### Task item:
After repeating the line containing "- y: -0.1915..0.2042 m", stop; until then, repeat each line of the listing below exactly, starting with the first.

### Data provided:
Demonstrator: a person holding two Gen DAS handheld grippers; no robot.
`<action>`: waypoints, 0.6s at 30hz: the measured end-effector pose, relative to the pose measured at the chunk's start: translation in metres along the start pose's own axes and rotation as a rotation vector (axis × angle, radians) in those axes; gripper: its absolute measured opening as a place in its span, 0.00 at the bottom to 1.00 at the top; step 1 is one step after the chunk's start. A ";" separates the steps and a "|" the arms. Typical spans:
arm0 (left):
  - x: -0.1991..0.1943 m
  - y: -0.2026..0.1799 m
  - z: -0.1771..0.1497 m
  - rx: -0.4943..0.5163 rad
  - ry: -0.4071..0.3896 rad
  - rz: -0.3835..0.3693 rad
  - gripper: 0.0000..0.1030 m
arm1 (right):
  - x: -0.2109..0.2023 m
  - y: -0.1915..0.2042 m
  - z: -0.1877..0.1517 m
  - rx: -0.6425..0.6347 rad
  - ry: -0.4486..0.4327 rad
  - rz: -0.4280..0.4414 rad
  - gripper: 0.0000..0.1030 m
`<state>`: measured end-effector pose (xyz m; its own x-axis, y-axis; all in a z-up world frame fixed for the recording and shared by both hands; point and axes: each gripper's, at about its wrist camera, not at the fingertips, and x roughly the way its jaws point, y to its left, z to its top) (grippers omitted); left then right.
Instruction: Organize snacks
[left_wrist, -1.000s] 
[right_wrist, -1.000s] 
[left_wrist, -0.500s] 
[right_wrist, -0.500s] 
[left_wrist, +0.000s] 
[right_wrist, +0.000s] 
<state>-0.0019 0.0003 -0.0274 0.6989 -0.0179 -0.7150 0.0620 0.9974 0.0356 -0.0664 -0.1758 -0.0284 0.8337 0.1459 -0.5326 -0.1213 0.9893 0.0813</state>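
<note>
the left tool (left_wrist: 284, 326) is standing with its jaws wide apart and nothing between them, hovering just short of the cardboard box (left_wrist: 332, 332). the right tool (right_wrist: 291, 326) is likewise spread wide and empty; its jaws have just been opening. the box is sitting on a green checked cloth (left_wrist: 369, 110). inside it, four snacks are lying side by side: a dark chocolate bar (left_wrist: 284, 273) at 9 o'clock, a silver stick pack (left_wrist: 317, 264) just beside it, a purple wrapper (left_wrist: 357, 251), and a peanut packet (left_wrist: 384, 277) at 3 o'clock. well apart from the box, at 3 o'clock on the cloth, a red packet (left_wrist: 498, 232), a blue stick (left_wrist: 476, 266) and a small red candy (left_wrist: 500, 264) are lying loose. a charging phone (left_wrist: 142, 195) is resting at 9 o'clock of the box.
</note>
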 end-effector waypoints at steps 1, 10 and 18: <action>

### Solution to this task:
Demonstrator: a person holding two Gen DAS handheld grippers; no robot.
`<action>`: waypoints, 0.6s at 30hz: the measured end-effector pose, relative to the pose measured at the chunk's start: translation in metres along the start pose's own axes and rotation as a rotation vector (axis × angle, radians) in those axes; gripper: its absolute measured opening as a place in its span, 0.00 at the bottom to 1.00 at the top; step 1 is one step after the chunk's start. A ";" separates the steps and a "|" the arms. Typical spans:
arm0 (left):
  - x: -0.1991..0.1943 m
  - y: -0.2026..0.1799 m
  - z: -0.1771..0.1497 m
  - rx: -0.4943..0.5163 rad
  - ry: -0.4071..0.3896 rad
  - rz: -0.3835..0.3693 rad
  - gripper: 0.0000..0.1030 m
arm1 (right):
  - x: -0.2109..0.2023 m
  - y: -0.1915..0.2042 m

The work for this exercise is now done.